#### [Input data]
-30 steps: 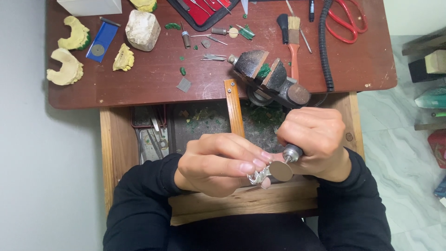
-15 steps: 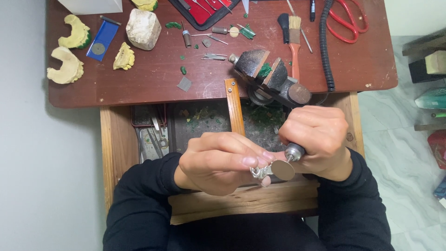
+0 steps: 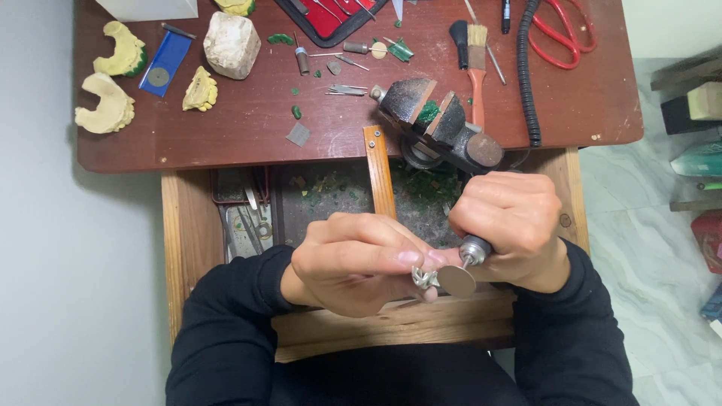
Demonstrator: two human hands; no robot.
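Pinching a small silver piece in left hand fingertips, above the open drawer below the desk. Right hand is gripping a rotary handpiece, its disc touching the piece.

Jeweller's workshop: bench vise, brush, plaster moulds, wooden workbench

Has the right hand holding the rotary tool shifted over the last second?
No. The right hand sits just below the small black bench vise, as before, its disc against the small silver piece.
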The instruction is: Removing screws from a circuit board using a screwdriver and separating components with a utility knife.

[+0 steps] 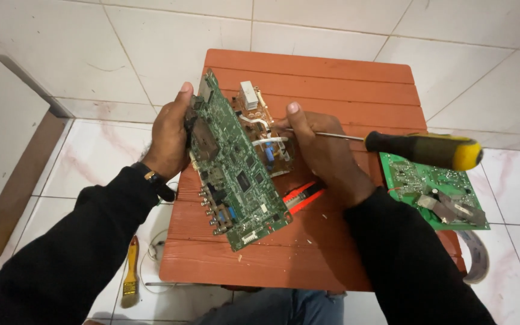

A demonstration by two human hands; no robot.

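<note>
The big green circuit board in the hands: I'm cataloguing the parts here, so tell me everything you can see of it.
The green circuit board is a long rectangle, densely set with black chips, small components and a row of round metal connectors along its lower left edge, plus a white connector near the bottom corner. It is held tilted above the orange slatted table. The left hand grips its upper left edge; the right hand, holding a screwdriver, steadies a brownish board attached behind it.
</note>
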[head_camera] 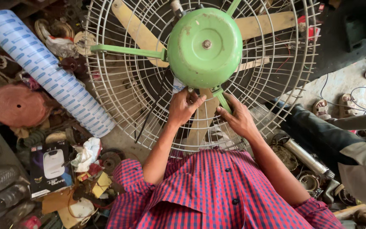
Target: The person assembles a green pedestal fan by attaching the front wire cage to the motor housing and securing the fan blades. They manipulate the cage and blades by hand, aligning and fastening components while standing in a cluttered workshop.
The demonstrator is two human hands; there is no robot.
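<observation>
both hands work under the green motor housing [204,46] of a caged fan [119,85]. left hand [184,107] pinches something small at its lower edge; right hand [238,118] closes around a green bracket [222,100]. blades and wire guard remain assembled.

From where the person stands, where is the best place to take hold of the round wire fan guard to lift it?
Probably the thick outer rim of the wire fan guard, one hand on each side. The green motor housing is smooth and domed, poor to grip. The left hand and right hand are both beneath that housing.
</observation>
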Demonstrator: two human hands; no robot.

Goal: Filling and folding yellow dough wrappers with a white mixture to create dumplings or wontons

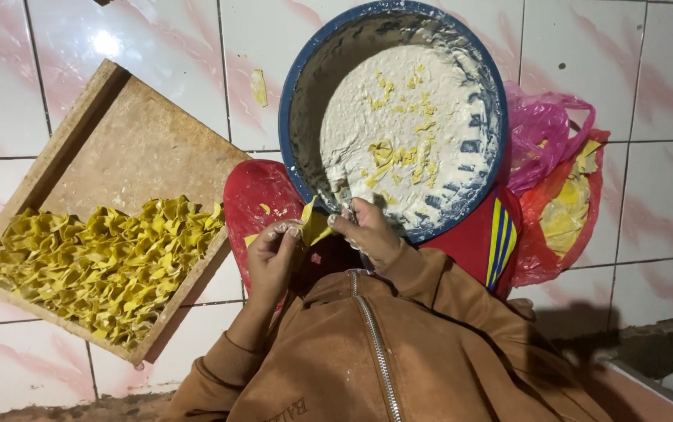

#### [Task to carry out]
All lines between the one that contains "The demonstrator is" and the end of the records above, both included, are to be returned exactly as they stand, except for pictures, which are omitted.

#### [Response to the task]
The demonstrator is two human hands; there is no robot.
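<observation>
both hands work under the green motor housing [204,46] of a caged fan [119,85]. left hand [184,107] pinches something small at its lower edge; right hand [238,118] closes around a green bracket [222,100]. blades and wire guard remain assembled.

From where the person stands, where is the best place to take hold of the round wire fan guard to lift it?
Probably the thick outer rim of the wire fan guard, one hand on each side. The green motor housing is smooth and domed, poor to grip. The left hand and right hand are both beneath that housing.
</observation>
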Demonstrator: two human hands; no robot.

Goal: Filling and folding yellow dough wrappers with a white mixture to create dumplings or wontons

Nothing more remains in this exercise.